• Directions for this task: Reproduce the material that follows exactly, with no line left out.

• Recorded information:
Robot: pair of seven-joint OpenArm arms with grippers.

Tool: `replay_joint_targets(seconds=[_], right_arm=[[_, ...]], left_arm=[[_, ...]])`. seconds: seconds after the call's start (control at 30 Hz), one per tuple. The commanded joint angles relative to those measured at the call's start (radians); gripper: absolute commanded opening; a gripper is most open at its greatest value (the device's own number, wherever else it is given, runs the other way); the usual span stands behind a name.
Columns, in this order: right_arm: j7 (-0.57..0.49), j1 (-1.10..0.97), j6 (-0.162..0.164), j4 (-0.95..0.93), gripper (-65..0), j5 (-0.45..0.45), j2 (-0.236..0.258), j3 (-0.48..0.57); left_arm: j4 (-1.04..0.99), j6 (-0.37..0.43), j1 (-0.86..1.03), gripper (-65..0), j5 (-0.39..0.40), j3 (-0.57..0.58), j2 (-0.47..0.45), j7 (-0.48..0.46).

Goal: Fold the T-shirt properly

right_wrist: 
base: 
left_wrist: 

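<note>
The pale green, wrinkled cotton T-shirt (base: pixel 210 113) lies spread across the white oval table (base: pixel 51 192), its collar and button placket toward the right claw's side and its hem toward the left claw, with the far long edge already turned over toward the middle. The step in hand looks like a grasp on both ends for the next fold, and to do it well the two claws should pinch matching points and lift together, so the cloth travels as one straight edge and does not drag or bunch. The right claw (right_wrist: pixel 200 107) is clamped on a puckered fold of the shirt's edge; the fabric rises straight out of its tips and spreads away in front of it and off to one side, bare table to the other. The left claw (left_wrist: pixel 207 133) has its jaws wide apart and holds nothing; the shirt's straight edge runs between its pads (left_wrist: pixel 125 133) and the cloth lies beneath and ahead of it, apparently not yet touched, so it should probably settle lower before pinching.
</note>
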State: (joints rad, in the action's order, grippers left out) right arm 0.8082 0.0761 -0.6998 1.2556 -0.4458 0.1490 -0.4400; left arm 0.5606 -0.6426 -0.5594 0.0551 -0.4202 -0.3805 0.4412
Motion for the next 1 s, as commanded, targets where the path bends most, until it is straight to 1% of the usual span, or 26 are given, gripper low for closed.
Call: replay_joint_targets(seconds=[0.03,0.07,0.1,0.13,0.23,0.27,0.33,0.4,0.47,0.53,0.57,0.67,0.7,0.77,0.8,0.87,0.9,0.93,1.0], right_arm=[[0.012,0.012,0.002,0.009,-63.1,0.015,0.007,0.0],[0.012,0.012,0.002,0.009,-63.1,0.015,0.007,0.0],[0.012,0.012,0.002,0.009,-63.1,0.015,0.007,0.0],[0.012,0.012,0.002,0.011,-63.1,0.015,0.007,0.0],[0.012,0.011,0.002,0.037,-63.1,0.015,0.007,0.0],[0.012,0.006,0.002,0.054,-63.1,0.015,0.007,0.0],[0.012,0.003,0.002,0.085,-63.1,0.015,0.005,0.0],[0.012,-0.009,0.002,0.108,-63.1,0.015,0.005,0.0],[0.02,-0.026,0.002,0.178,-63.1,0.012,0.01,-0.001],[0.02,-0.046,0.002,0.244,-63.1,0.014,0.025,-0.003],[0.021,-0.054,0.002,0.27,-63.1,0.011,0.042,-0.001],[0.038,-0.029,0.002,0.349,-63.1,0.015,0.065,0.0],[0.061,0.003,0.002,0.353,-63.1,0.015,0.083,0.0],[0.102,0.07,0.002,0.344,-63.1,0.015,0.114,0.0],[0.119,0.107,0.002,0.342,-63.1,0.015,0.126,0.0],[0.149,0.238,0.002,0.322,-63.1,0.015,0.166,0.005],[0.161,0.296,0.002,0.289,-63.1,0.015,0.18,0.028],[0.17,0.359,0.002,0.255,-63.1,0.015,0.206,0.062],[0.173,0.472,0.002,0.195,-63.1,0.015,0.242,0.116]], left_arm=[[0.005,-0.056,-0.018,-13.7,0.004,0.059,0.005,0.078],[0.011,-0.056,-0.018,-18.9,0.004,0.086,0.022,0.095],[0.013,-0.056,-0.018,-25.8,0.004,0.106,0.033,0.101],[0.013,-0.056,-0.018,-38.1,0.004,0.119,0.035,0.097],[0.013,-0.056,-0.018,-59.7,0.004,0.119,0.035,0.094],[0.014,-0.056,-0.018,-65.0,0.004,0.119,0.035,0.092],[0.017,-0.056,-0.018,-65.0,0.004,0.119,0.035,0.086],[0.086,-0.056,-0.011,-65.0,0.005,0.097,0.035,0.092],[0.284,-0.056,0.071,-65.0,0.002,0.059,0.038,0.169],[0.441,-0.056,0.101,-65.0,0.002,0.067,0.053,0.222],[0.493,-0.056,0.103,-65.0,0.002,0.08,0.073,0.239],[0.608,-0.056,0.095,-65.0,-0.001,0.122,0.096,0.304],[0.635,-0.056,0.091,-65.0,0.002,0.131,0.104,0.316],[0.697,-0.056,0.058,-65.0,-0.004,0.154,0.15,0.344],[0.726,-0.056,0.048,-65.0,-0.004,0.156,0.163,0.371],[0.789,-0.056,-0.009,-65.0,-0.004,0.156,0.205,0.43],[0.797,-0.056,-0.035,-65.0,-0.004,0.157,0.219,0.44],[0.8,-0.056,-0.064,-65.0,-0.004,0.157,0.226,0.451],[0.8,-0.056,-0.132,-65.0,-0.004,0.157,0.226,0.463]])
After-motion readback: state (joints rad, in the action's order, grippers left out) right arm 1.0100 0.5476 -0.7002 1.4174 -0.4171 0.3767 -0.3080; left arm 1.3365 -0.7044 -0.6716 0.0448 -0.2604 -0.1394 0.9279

• Response:
Robot: pair of seven-joint OpenArm arms with grippers.

Tool: `replay_joint_targets(seconds=[_], right_arm=[[_, ...]], left_arm=[[_, ...]])`. seconds: seconds after the call's start (control at 30 Hz), one per tuple. The commanded joint angles relative to those measured at the call's start (radians); gripper: absolute commanded opening; a gripper is most open at its greatest value (the device's own number, wherever else it is given, runs the other way); the usual span stands behind a name.
Columns, in this order: right_arm: j7 (-0.57..0.49), j1 (-1.10..0.97), j6 (-0.162..0.164), j4 (-0.95..0.93), gripper (-65..0), j5 (-0.45..0.45), j2 (-0.236..0.258), j3 (-0.48..0.57); left_arm: j4 (-1.04..0.99), j6 (-0.37..0.43), j1 (-0.86..1.03), gripper (-65..0), j5 (-0.39..0.40), j3 (-0.57..0.58), j2 (-0.47..0.45), j7 (-0.48..0.46).

Goal: Fold the T-shirt properly

right_wrist: 
base: 
left_wrist: 

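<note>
The pale green, wrinkled cotton T-shirt (base: pixel 210 113) lies spread across the white oval table (base: pixel 51 192), its collar and button placket toward the right claw's side and its hem toward the left claw, with the far long edge already turned over toward the middle. The step in hand looks like a grasp on both ends for the next fold, and to do it well the two claws should pinch matching points and lift together, so the cloth travels as one straight edge and does not drag or bunch. The right claw (right_wrist: pixel 200 107) is clamped on a puckered fold of the shirt's edge; the fabric rises straight out of its tips and spreads away in front of it and off to one side, bare table to the other. The left claw (left_wrist: pixel 207 133) has its jaws wide apart and holds nothing; the shirt's straight edge runs between its pads (left_wrist: pixel 125 133) and the cloth lies beneath and ahead of it, apparently not yet touched, so it should probably settle lower before pinching.
</note>
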State: (joints rad, in the action's order, grippers left out) right arm 0.8082 0.0761 -0.6998 1.2556 -0.4458 0.1490 -0.4400; left arm 0.5606 -0.6426 -0.5594 0.0551 -0.4202 -0.3805 0.4412
Motion for the next 1 s, as commanded, targets where the path bends most, until it is straight to 1% of the usual span, or 26 are given, gripper low for closed.
Call: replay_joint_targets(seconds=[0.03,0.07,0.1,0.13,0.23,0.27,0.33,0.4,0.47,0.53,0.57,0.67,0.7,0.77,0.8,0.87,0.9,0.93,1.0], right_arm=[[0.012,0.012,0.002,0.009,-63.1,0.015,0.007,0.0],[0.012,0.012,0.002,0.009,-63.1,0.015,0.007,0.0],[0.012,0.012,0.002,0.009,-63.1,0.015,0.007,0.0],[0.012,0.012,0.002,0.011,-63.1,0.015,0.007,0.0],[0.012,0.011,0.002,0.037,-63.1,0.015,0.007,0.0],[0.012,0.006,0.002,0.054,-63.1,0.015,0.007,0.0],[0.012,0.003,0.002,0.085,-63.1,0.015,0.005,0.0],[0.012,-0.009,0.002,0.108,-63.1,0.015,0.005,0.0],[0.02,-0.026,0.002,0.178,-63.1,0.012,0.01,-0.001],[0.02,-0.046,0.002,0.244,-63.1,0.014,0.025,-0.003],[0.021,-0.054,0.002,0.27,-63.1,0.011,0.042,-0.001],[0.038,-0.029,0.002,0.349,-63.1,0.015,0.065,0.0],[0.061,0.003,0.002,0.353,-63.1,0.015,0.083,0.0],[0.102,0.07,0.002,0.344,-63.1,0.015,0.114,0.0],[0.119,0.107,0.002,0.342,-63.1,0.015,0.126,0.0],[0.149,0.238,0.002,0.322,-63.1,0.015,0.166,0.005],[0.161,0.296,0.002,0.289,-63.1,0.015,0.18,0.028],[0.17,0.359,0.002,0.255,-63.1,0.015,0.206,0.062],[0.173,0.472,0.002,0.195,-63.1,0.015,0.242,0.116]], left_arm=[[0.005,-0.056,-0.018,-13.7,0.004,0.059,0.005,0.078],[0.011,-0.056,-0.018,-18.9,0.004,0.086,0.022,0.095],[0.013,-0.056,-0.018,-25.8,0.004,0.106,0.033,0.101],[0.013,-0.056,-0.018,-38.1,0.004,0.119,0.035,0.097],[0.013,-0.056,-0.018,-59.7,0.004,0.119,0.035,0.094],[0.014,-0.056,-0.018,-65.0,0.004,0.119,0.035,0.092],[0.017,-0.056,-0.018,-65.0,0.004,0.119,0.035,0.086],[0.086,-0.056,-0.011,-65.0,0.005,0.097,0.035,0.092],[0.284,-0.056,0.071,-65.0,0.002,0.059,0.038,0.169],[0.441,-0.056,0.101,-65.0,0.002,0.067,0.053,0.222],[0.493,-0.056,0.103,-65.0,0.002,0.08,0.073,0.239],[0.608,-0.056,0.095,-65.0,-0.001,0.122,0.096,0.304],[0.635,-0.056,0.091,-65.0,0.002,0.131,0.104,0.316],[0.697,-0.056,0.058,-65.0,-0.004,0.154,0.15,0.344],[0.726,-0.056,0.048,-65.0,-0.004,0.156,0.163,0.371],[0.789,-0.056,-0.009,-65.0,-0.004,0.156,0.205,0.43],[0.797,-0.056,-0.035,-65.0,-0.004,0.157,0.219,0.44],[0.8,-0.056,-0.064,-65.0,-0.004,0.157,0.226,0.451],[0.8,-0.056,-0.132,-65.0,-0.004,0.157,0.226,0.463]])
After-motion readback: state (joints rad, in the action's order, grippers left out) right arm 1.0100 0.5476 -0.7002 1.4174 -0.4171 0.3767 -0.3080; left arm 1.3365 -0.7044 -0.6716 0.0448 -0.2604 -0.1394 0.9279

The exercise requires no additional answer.